Events surrounding the coronavirus in recent days have proved that the disease is unfolding at a rate much faster than we have hoped.
While its mortality rate remains at a low two per cent, its transmissibility has shown to claim more lives than the Sars epidemic in 2003. One such person who succumbed to the virus a few days ago is a whistleblower doctor named Li Wenliang, who was silenced by the police for making ‘false comments’. He was only 34.
Coupled with the DORSCON level raised to orange and a total of 43 cases in Singapore (10 February), many have taken extra precautionary measures such as by avoiding crowds and even unnecessary stockpiling. But the most important thing for us to do of all is to practise vigilance and responsibility.
Professor Wang Lin Fa, the director of the emerging infectious disease programme at Duke-NUS Medical School, and Associate Professor Hsu Li Yang, the programme head (infectious diseases) at the NUS Saw Swee Hock School of Public Health, share their take on the latest developments in this outbreak.
A recent report said that the coronavirus has been found on a doorknob in the house of an infected person.
Experts have said this virus is transmitted mostly via droplets, and there can be contact transmission when these droplets land on a surface and one then picks up the infection from touching the surface. Prof Wang said that he personally thinks the risk of contact transmission is higher than that of direct droplet transmission.
“You have to be very unlucky to get it from the droplets in the air; it means that the person coughed directly at your face, or very near you, or if an infected person coughed in the lift about 30 seconds before you went in,” he said.
The risk of infection in Singapore is considered very low but for ordinary people who want to protect themselves, the first thing they can do is to avoid crowded places.
“And if you really have to go out, the lifts and the public toilets, these are the places where I would be very, very careful about touching any surfaces to not risk a coronavirus infection,” said Prof Wang.
If someone used the lift 30 seconds or a minute before you, there’s a “low chance” of you getting an infection from breathing in the air but a much higher chance of getting it from contact, that is, from touching the lift buttons.
“Everybody’s wearing a mask but they are not doing anything to protect their hands,” he said. “The lift is the most dangerous place because it is an enclosed space, and everybody has to touch the button to go up or down, or to close the door.”
One tip he’s learnt from social media is to use a pen to press the lift buttons. Get one with a cap and remove the ink cartridge before using it. After using it, cap it and put it in your bag.
Cars are also enclosed spaces. Prof Wang said that people can use a hand sanitiser after getting in and out of a car or cab. Drivers can air the vehicle after dropping a passenger off.
“If a previous passenger is infected and let’s say, he coughed in the car five minutes ago, and you then open the windows for two to three minutes, you should get enough circulation to clear the air because the droplets cannot stay in the air for so long if it’s a fully ventilated environment.”
Recent reports have discussed this. Prof Wang said this is possible and that during the Sars outbreak in Hong Kong in 2003, more than 300 people at an apartment complex called Amoy Gardens reportedly caught the disease through the sewage system. It was reported then that the moist conditions in the bathrooms in Amoy Gardens had allowed water droplets containing the virus to form. Bathroom extractor fans then sucked the virus into the flats, spreading it. (Notably, Singapore has a different sewage system.)

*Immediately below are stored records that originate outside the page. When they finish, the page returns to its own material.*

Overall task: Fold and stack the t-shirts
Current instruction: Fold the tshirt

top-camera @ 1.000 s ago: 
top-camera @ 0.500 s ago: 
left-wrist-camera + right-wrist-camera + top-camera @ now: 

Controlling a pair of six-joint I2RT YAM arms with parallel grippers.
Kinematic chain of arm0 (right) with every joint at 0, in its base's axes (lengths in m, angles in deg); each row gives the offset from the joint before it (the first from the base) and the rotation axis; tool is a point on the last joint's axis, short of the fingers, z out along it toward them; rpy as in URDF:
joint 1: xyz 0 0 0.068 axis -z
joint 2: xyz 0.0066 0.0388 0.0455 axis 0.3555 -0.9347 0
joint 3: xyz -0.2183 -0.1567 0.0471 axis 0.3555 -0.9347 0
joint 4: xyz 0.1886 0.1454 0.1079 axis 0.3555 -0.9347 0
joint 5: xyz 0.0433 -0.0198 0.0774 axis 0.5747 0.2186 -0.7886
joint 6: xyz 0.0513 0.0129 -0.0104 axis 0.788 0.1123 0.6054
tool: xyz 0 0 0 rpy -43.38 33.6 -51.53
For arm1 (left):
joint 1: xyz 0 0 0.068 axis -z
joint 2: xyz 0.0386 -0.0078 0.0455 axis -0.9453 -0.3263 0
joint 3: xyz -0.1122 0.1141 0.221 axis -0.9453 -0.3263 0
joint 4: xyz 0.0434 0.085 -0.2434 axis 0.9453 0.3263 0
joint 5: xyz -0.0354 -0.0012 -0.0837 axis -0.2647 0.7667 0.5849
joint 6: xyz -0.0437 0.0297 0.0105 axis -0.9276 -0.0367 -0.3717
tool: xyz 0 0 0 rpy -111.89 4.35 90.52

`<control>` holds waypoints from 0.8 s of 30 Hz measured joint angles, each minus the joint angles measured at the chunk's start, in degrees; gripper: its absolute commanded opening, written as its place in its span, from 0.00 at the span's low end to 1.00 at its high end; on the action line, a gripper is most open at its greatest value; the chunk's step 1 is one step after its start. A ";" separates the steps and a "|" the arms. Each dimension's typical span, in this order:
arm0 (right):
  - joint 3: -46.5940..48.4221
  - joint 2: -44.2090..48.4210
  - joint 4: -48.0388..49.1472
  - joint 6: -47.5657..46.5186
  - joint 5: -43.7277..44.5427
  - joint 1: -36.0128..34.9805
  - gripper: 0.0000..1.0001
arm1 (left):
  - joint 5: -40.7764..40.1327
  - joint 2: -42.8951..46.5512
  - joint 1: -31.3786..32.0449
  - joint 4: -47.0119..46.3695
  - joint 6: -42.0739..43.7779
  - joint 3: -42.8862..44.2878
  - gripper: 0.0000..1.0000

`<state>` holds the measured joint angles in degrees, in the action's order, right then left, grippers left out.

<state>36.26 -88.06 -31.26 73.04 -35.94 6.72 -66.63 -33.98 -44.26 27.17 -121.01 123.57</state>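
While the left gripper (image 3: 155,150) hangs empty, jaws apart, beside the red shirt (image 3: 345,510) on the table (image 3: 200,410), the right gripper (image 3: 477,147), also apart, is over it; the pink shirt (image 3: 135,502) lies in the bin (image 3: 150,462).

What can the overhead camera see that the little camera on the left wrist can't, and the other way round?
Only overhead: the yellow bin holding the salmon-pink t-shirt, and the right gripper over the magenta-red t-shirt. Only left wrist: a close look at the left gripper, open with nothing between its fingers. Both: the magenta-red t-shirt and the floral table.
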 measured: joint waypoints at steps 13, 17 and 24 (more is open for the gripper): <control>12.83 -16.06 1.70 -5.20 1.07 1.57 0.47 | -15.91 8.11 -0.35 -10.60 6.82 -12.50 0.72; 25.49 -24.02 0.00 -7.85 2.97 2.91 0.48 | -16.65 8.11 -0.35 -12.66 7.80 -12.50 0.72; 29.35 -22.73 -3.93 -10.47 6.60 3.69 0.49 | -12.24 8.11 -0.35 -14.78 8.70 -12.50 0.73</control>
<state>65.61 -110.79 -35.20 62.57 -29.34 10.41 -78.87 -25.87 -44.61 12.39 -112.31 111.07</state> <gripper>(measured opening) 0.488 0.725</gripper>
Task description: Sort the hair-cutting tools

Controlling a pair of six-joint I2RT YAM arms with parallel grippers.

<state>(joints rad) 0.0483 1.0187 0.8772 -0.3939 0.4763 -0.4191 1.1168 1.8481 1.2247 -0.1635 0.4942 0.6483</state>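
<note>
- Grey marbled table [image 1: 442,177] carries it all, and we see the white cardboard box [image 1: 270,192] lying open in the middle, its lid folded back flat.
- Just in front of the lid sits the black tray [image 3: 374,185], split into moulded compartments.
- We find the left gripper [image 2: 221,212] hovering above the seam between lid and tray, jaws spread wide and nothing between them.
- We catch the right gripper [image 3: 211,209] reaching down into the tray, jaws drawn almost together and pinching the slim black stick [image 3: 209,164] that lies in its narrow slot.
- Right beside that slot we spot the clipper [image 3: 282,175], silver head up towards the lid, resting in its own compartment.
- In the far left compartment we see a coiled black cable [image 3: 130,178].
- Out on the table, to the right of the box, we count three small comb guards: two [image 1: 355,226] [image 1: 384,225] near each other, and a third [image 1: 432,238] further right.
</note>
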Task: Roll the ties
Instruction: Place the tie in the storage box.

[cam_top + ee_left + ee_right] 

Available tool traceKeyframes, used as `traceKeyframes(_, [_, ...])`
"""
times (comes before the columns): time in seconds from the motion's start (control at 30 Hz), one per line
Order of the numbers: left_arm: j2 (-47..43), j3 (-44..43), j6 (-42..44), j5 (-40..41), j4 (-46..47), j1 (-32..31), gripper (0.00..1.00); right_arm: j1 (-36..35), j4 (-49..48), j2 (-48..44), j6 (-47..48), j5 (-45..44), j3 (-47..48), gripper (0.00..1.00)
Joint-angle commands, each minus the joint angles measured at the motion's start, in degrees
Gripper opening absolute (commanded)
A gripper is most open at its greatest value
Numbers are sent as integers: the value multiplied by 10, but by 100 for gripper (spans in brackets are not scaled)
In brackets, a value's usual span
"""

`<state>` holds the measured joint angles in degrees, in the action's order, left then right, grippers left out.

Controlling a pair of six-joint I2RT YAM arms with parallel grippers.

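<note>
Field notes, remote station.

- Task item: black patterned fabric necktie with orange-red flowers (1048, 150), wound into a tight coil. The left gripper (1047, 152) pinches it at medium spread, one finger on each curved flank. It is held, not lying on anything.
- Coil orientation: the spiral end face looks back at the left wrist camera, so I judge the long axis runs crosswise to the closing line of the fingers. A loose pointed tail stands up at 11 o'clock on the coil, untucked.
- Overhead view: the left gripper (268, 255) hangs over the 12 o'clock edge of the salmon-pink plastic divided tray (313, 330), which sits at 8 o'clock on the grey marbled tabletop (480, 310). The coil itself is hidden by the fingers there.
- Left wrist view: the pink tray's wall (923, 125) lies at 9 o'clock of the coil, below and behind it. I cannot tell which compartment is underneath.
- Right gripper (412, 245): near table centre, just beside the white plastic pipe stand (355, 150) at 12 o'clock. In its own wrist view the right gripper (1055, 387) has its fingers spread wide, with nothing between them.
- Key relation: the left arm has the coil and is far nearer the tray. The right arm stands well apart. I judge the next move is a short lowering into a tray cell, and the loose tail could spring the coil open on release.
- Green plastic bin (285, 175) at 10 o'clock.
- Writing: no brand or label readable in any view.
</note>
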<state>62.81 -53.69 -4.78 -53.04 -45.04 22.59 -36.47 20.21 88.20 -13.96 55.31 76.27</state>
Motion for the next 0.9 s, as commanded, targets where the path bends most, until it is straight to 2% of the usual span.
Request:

At the complex, Sars was also apparently spread through person-to-person contact and in common areas, such as lifts, lobbies and staircases.
There have been confirmed cases of people in their 30s and 40s; the first person to die from the coronavirus in Hong Kong is a 39-year-old who had travelled to Wuhan. He had an underlying illness.
Prof Wang said some 80 per cent to 90 per cent of the severe or fatal cases are either the elderly or those with underlying medical conditions. What these groups of people can do is to avoid crowded places and stay at home as much as possible, he said.
Prof Wang, who is 59 himself, said he has been on a self-imposed home quarantine after returning from Wuhan in mid-January.
Experts have been quoted in media reports saying that the coronavirus outbreak looks increasingly like a pandemic. A pandemic is when a disease is prevalent in a whole country or the world.
“We do not know for sure yet. The 2019-nCoV is much harder to contain compared with Sars, but China has instituted outbreak control measures on a scale that has dwarfed all other efforts in the past,” said Prof Hsu, using the scientific name for the coronavirus.
“Even if the epidemic is eventually brought under control, it is likely that this will take a far longer period than Sars (which was nine months). If we have a commercially available and effective vaccine in over a year, that will be most helpful.”
At the time of writing, local scientists are working on a vaccine which they hope to start testing in about three months’ time.
There is talk that the virus spreads more easily in cold weather. Prof Hsu said that cold, dry air does result in better spread of the flu virus and human coronaviruses, which is why the influenza season typically coincides with winter every year.
“We do not know enough about the new virus to be sure, but it is plausible that the same is true,” he said.
Nevertheless, he added: “Singapore is in the tropics and does not have winter, and we also have influenza all year round.”